The Ordnance SBML two-inch mortar, or more commonly, just "two-inch mortar", was a British mortar issued to the British Army and the Commonwealth armies, that saw use during the Second World War and later.

It was more portable than larger mortars, and had greater range and firepower than rifle grenades. Its main purpose was to produce smoke for cover and through high trajectory and HE shell, engage targets "immune to small arms fire".

==Design==
The two-inch mortar was one of a number of small mortars brought into service by European nations between the two World Wars.

Due to its small size, and for simplicity, the mortar had no forward strut or bipod like larger designs needed.

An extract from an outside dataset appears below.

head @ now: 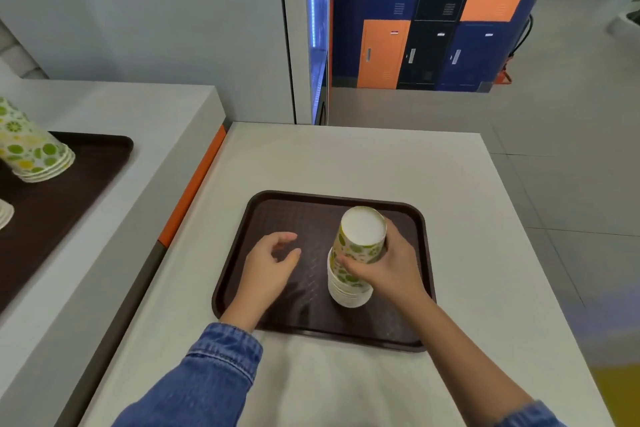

The barrel was held at the correct angle by one soldier while the other loaded and fired the round. The original design had a large base plate and sights for aiming which used spirit levels. As the design matured, the baseplate became smaller and the sights were omitted; aiming was by eye and relied on the firer's judgment and experience. With such a short barrel, the typical firing method where the bomb was dropped down the tube and a pin in the base of the barrel struck the detonator in the tail of the bomb would not work, so firing was by a small trigger mechanism at the breech.

The bombs were cylindrical with a (perforated) four finned tail. For the HE projectile an impact fuze was fitted in the nose of the bomb.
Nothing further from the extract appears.